▶ _About this task_: What you return must be an exact copy of the lines in the listing below between the line holding "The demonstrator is" and the line holding "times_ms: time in", inclusive, and nothing more.

▶ _Given records_:
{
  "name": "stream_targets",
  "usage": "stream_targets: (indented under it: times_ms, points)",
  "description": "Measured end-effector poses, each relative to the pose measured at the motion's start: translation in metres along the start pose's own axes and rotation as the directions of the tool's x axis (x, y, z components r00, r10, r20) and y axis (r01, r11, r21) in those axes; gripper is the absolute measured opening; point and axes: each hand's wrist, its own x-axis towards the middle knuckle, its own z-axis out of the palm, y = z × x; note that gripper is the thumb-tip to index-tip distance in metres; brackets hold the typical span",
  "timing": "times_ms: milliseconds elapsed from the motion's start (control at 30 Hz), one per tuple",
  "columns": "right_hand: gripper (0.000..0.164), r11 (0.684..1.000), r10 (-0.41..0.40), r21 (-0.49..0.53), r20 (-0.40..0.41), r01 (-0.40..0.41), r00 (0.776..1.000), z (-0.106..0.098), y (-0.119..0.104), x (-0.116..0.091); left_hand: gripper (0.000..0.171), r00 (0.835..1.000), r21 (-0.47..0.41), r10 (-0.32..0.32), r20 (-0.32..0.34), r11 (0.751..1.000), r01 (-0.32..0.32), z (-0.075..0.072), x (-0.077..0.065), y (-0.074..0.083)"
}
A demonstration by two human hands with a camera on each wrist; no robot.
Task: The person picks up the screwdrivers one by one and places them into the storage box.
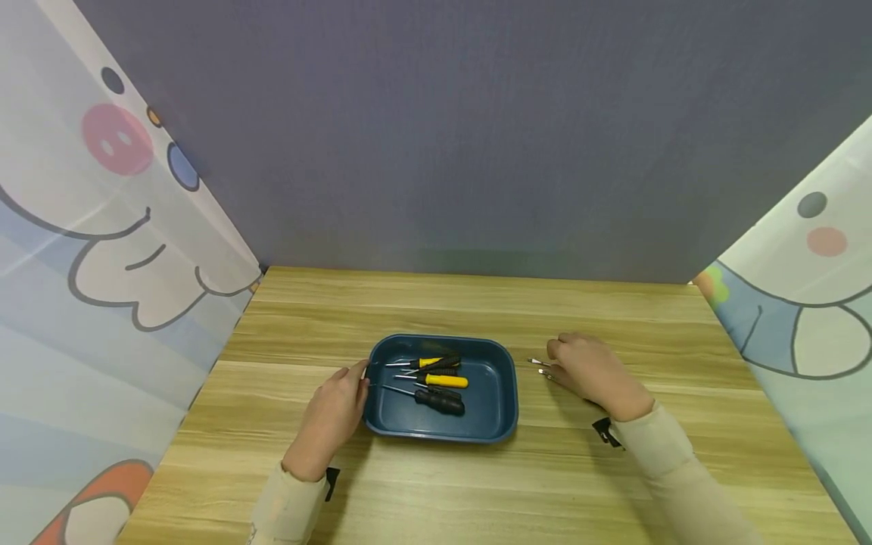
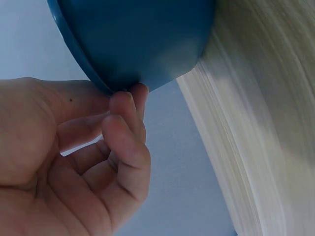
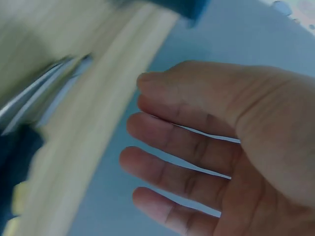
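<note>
A dark blue plastic tray [image 1: 487, 428] stands on the table with several screwdrivers inside, among them a yellow-handled one [image 1: 446, 381] and a black-handled one [image 1: 441, 402]. My left hand [image 1: 334, 409] pinches the tray's left rim; in the left wrist view its thumb and fingertips meet at the rim [image 2: 81, 66]. To the right of the tray, my right hand [image 1: 593, 371] hovers over screwdrivers [image 1: 538, 362] on the table, their handles hidden beneath it in the head view. The right wrist view shows their metal shafts [image 3: 49, 91], a dark handle with yellow parts [image 3: 22, 152], and loosely extended fingers holding nothing.
The wooden table [image 1: 436, 492] reaches back to a grey partition [image 1: 436, 136]. Curtains with cartoon prints, one on the left [image 1: 41, 325] and one on the right [image 1: 817, 265], hang along the sides.
</note>
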Motion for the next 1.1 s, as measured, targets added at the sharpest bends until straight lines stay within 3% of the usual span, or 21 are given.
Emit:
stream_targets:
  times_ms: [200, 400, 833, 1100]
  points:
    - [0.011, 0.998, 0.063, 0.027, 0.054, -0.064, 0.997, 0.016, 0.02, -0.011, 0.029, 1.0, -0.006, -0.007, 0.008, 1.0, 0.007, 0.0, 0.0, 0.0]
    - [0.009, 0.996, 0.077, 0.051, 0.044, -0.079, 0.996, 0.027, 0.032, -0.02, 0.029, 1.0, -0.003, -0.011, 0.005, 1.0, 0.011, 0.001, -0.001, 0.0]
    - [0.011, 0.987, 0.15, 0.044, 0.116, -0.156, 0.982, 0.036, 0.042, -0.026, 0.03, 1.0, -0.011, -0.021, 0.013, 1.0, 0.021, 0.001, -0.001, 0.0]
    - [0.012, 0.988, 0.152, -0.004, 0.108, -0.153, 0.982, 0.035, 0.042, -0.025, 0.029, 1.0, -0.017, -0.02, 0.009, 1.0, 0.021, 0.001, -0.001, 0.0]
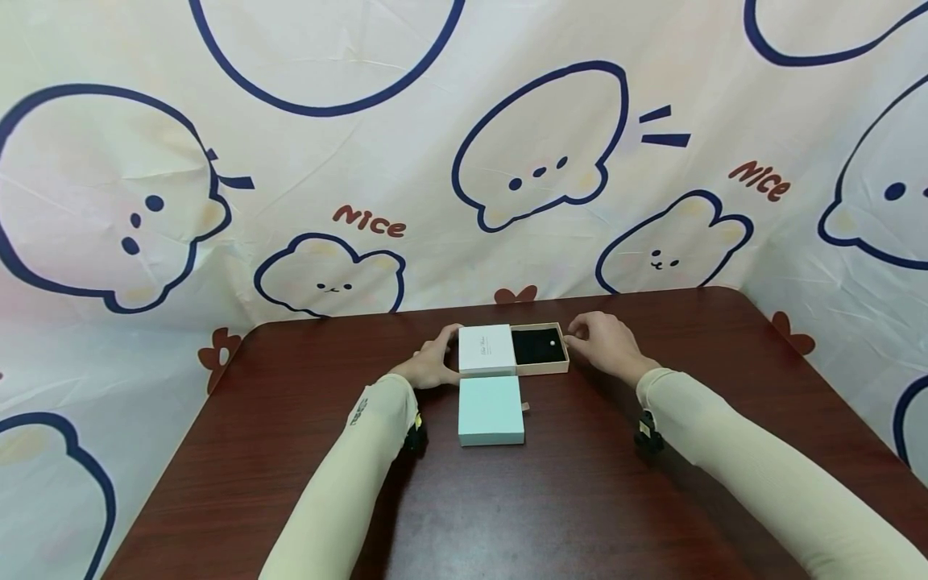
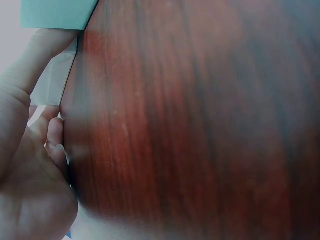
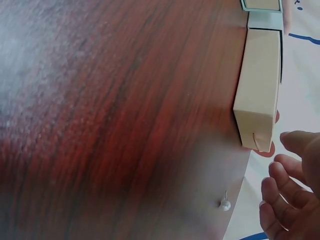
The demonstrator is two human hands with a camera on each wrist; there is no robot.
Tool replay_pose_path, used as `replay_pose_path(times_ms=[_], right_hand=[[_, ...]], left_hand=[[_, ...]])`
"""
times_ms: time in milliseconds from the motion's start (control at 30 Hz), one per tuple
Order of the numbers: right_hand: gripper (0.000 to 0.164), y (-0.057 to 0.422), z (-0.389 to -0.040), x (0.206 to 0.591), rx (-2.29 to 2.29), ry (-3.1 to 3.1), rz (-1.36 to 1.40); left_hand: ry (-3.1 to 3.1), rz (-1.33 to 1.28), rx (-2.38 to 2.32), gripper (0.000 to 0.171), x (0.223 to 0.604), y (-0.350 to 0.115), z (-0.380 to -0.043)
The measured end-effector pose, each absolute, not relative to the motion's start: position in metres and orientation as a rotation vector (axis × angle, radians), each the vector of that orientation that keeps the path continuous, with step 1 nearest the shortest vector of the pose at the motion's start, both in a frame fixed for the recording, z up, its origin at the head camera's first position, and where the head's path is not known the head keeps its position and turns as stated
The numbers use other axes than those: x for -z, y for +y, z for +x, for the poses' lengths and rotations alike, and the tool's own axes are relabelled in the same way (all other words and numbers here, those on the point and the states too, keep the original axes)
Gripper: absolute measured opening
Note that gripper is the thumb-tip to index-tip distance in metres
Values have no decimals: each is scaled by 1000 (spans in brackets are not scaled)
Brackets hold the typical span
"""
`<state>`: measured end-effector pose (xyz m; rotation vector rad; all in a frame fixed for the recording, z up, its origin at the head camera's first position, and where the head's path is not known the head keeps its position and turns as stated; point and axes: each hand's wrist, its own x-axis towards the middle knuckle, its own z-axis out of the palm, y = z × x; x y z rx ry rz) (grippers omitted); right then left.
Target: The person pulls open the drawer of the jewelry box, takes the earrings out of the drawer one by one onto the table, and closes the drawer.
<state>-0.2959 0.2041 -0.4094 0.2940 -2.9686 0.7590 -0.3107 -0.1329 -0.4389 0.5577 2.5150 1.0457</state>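
My left hand (image 1: 429, 364) holds the left end of a white drawer box (image 1: 486, 350), thumb on the near side and fingers at the far corner. The box's beige drawer (image 3: 257, 80) is pulled out to the right. It has a black insert (image 1: 533, 348) with a small white pearl (image 1: 553, 343) on it. My right hand (image 1: 607, 345) is just beyond the drawer's right end, fingers loosely bent, nothing seen in them. In the right wrist view, a pearl stud earring (image 3: 225, 205) lies on the table near that hand.
A closed teal box (image 1: 490, 411) sits directly in front of the white box, with a small ribbon tab (image 1: 525, 408) on its right side. Both stand on a dark brown wooden table (image 1: 580, 499). A printed cloth (image 1: 428, 161) hangs behind and at the sides.
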Motion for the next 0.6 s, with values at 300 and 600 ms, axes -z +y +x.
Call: replay_pose_path(times_ms=[300, 600], right_hand=[[24, 200, -296, 408, -743, -2971, 325], [23, 194, -296, 408, -729, -2982, 348]], left_hand=[[2514, 553, -1053, 94, 438, -133, -310], [2522, 559, -1054, 94, 438, -132, -310]])
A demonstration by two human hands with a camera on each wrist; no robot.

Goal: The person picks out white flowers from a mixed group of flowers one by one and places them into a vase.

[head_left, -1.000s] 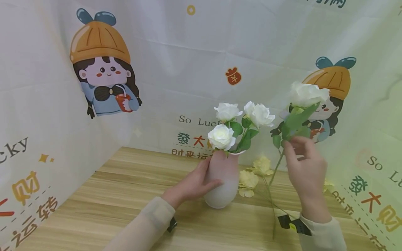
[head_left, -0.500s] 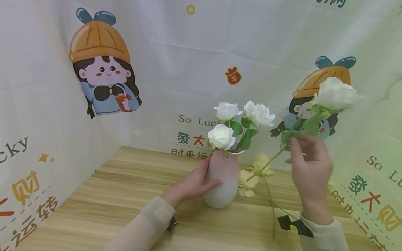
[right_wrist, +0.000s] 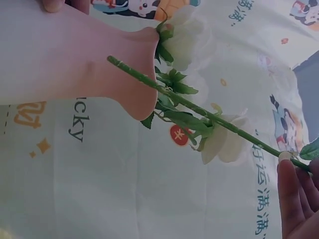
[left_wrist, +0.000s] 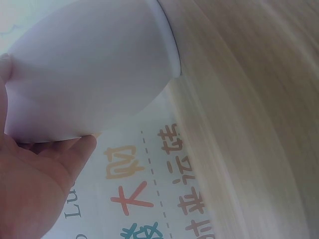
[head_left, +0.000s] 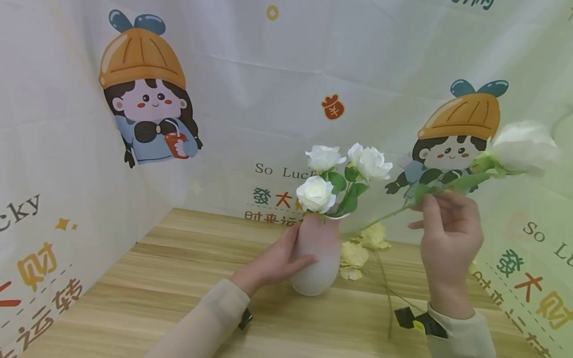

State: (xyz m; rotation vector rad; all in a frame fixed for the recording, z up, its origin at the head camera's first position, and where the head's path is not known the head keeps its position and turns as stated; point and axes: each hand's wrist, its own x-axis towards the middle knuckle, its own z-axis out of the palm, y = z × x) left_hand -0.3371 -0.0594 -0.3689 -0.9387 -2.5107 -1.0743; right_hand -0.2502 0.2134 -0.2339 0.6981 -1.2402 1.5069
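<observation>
My left hand (head_left: 274, 258) holds the side of a pink-to-white vase (head_left: 319, 263) that stands upright on the table. Several fingers pass behind it, and the thumb lies along its front. Three white roses (head_left: 316, 195) with green leaves stand in the vase. To the right, my right hand (head_left: 449, 243) pinches another white rose (head_left: 521, 146) by its stem, just under the leaves. This rose is tilted, bloom toward the right. In the right wrist view its bare stem (right_wrist: 192, 106) crosses in front of the vase's mouth, with the cut end beside the vase neck.
Pale yellow flowers (head_left: 355, 256) on thin stems lie on the wooden table (head_left: 179, 278), right of the vase. A printed cloth (head_left: 250, 99) hangs behind and along both sides. A small black item (head_left: 245, 319) shows by the left sleeve.
The held rose has tipped from nearly upright to leaning far right, its lower stem end swinging up and left toward the vase. My right hand has shifted slightly right. Left hand and vase stay put.
</observation>
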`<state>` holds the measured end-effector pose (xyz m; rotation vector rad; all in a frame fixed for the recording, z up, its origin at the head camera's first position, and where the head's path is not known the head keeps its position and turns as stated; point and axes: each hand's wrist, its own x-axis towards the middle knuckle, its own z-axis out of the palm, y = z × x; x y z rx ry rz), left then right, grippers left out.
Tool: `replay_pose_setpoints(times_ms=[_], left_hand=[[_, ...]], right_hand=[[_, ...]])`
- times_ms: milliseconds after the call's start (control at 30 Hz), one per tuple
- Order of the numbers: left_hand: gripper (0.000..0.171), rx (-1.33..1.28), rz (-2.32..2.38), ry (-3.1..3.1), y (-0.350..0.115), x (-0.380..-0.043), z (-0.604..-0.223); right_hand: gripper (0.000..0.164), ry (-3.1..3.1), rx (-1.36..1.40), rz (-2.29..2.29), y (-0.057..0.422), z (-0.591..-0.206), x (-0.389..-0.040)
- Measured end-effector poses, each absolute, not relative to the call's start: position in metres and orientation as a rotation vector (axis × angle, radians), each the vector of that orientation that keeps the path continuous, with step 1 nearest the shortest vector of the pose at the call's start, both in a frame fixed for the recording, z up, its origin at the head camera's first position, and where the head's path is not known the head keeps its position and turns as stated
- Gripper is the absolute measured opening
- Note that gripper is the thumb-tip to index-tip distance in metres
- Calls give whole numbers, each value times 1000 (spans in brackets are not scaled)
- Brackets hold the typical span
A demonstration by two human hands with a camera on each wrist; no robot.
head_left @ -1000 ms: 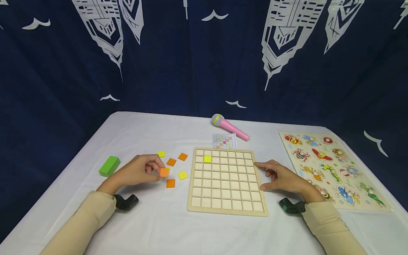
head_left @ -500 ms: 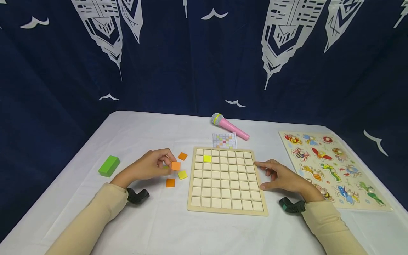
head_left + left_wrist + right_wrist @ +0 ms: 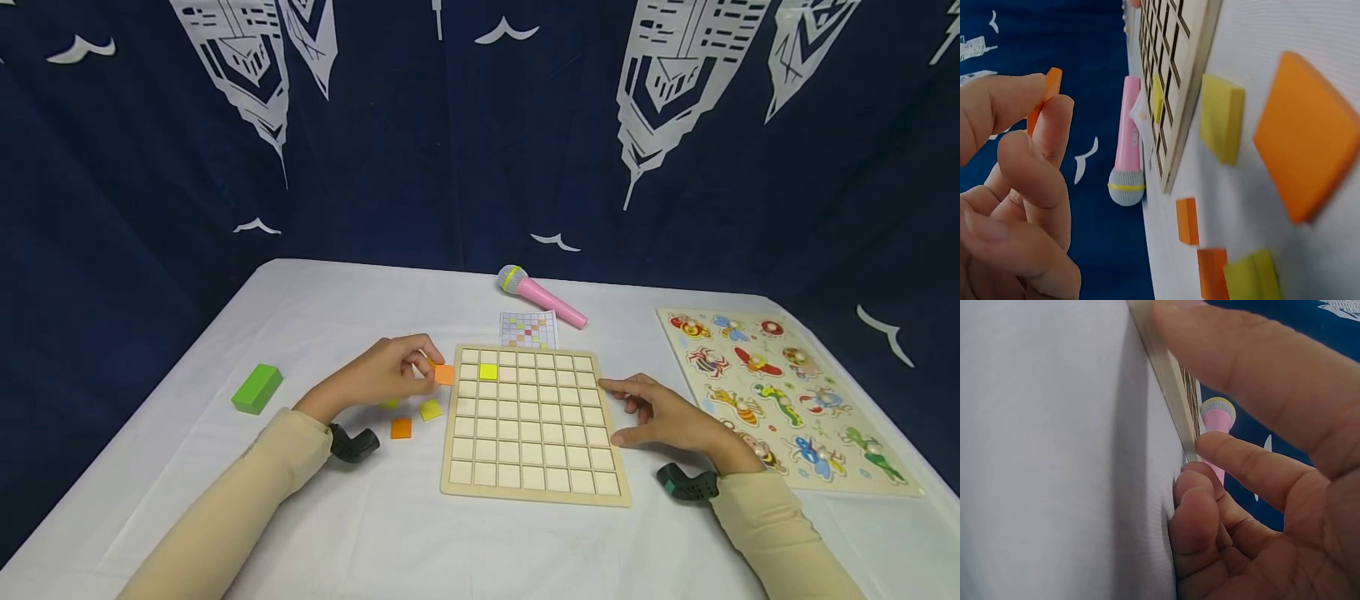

▶ _Written answer_:
The demonstrator is two human hands with a camera on each wrist; there is no robot.
Tool replay_pose_path, used as `replay_pose_path(times_ms=[_], right_hand=[[_, ...]], left_hand=[[_, ...]])`
"""
times_ms: time in milliseconds from the motion's start (control at 30 Hz), one per tuple

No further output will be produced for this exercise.